## The problem
Exactly as written, return every line of the data below apart from the pictures.

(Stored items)
▬▬▬

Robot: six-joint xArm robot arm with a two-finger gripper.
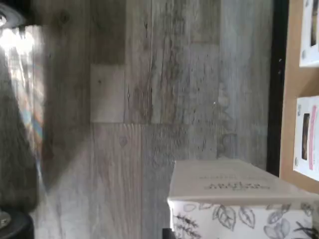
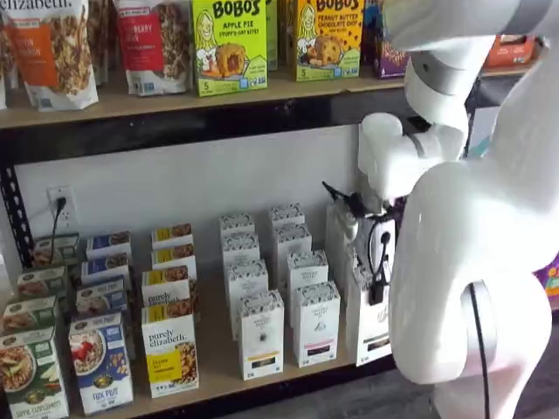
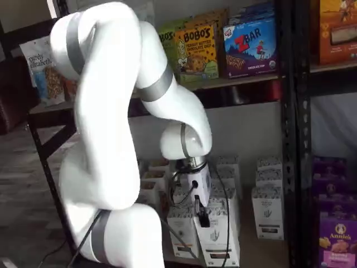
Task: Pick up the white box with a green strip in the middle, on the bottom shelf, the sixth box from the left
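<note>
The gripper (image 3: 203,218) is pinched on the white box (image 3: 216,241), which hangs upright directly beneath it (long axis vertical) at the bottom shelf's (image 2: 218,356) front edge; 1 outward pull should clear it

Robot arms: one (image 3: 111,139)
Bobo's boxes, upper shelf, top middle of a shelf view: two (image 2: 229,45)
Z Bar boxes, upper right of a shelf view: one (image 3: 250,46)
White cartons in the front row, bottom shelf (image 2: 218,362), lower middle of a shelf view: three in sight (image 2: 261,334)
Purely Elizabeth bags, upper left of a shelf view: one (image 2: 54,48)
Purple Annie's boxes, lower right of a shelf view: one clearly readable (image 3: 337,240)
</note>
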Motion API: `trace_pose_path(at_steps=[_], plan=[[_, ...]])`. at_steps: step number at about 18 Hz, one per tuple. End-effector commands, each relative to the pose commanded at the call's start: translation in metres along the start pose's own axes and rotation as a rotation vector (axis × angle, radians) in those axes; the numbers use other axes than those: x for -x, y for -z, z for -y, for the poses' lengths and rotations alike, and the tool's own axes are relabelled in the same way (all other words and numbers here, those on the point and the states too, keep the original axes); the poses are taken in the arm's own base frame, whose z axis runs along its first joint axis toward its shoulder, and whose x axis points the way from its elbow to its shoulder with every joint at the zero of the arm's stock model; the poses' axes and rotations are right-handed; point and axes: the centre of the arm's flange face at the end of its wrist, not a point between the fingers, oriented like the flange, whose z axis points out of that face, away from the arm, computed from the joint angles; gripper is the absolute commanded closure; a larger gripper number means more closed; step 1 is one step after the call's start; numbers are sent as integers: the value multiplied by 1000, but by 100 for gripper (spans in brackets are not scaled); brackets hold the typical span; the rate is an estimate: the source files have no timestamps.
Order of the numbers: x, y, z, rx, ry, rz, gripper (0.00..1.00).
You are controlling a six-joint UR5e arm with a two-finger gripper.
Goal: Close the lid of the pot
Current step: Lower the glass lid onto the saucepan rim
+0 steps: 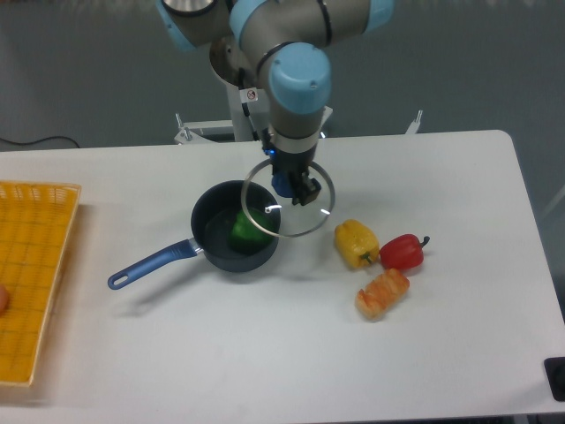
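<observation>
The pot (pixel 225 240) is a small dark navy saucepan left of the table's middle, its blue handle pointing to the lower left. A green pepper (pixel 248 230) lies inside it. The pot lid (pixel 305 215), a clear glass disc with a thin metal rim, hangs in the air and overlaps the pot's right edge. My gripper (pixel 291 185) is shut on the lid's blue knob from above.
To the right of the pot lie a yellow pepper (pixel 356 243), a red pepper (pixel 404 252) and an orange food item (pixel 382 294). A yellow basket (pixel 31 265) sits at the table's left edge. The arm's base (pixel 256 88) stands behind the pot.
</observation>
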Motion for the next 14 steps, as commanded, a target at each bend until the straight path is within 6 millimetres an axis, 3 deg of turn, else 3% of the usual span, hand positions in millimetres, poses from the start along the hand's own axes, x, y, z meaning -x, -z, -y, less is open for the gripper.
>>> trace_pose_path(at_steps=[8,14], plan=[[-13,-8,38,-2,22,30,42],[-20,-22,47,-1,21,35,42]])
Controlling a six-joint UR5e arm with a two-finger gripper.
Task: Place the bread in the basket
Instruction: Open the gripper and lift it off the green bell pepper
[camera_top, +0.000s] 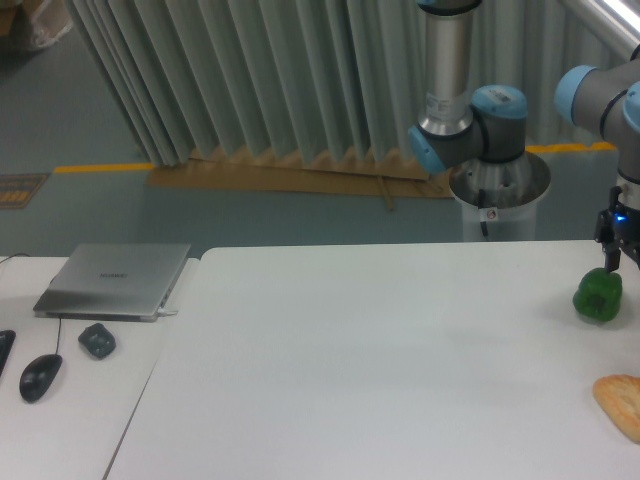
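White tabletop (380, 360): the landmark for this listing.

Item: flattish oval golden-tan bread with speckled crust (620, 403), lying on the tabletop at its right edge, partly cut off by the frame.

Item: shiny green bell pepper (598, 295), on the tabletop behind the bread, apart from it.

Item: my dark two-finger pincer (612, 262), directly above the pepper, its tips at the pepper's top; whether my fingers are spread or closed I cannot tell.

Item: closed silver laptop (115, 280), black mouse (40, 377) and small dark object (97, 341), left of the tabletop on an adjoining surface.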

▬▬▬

## Answer section
Robot: six-joint xArm robot arm with a two-finger gripper.
Task: Pick up the white box with a green strip in the middle, on the bottom shelf, the sixth box from the left
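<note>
The gripper (image 3: 203,218) is pinched on the white box (image 3: 216,241), which hangs upright directly beneath it (long axis vertical) at the bottom shelf's (image 2: 218,356) front edge; 1 outward pull should clear it

Robot arms: one (image 3: 111,139)
Bobo's boxes, upper shelf, top middle of a shelf view: two (image 2: 229,45)
Z Bar boxes, upper right of a shelf view: one (image 3: 250,46)
White cartons in the front row, bottom shelf (image 2: 218,362), lower middle of a shelf view: three in sight (image 2: 261,334)
Purely Elizabeth bags, upper left of a shelf view: one (image 2: 54,48)
Purple Annie's boxes, lower right of a shelf view: one clearly readable (image 3: 337,240)
</note>
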Motion API: `trace_pose_path(at_steps=[_], plan=[[_, ...]])`. at_steps: step number at about 18 Hz, one per tuple. End-effector commands, each relative to the pose commanded at the call's start: translation in metres along the start pose's own axes and rotation as a rotation vector (axis × angle, radians) in those axes; the numbers use other axes than those: x for -x, y for -z, z for -y, for the poses' lengths and rotations alike, and the tool's own axes are relabelled in the same way (all other words and numbers here, those on the point and the states too, keep the original axes); the poses are taken in the arm's own base frame, whose z axis runs along its first joint axis toward its shoulder, and whose x axis points the way from its elbow to its shoulder with every joint at the zero of the arm's stock model; the poses' axes and rotations are right-handed; point and axes: the centre of the arm's flange face at the end of its wrist, not a point between the fingers, oriented like the flange, whose z axis points out of that face, away from the arm, computed from the joint angles; gripper is the absolute commanded closure; a larger gripper number means more closed; step 1 is one step after the call's start; numbers are sent as integers: the value multiplied by 1000, but by 100 for gripper (spans in brackets are not scaled); brackets hold the typical span; the rate is an estimate: the source files have no timestamps.
Order of the numbers: x, y, z, rx, ry, rz, gripper (0.00..1.00).
You are controlling a six-joint UR5e arm with a two-finger gripper.
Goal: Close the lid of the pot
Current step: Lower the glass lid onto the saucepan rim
+0 steps: 
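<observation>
The pot (pixel 225 240) is a small dark navy saucepan left of the table's middle, its blue handle pointing to the lower left. A green pepper (pixel 248 230) lies inside it. The pot lid (pixel 305 215), a clear glass disc with a thin metal rim, hangs in the air and overlaps the pot's right edge. My gripper (pixel 291 185) is shut on the lid's blue knob from above.
To the right of the pot lie a yellow pepper (pixel 356 243), a red pepper (pixel 404 252) and an orange food item (pixel 382 294). A yellow basket (pixel 31 265) sits at the table's left edge. The arm's base (pixel 256 88) stands behind the pot.
</observation>
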Motion for the next 14 steps, as commanded, a target at each bend until the straight path is within 6 millimetres an axis, 3 deg of turn, else 3% of the usual span, hand positions in millimetres, poses from the start along the hand's own axes, x, y, z meaning -x, -z, -y, less is open for the gripper.
>>> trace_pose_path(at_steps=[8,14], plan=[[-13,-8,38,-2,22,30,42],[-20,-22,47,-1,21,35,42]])
Controlling a six-joint UR5e arm with a two-finger gripper.
Task: Place the bread in the basket
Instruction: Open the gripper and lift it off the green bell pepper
[camera_top, +0.000s] 
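White tabletop (380, 360): the landmark for this listing.

Item: flattish oval golden-tan bread with speckled crust (620, 403), lying on the tabletop at its right edge, partly cut off by the frame.

Item: shiny green bell pepper (598, 295), on the tabletop behind the bread, apart from it.

Item: my dark two-finger pincer (612, 262), directly above the pepper, its tips at the pepper's top; whether my fingers are spread or closed I cannot tell.

Item: closed silver laptop (115, 280), black mouse (40, 377) and small dark object (97, 341), left of the tabletop on an adjoining surface.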

The exercise is done now.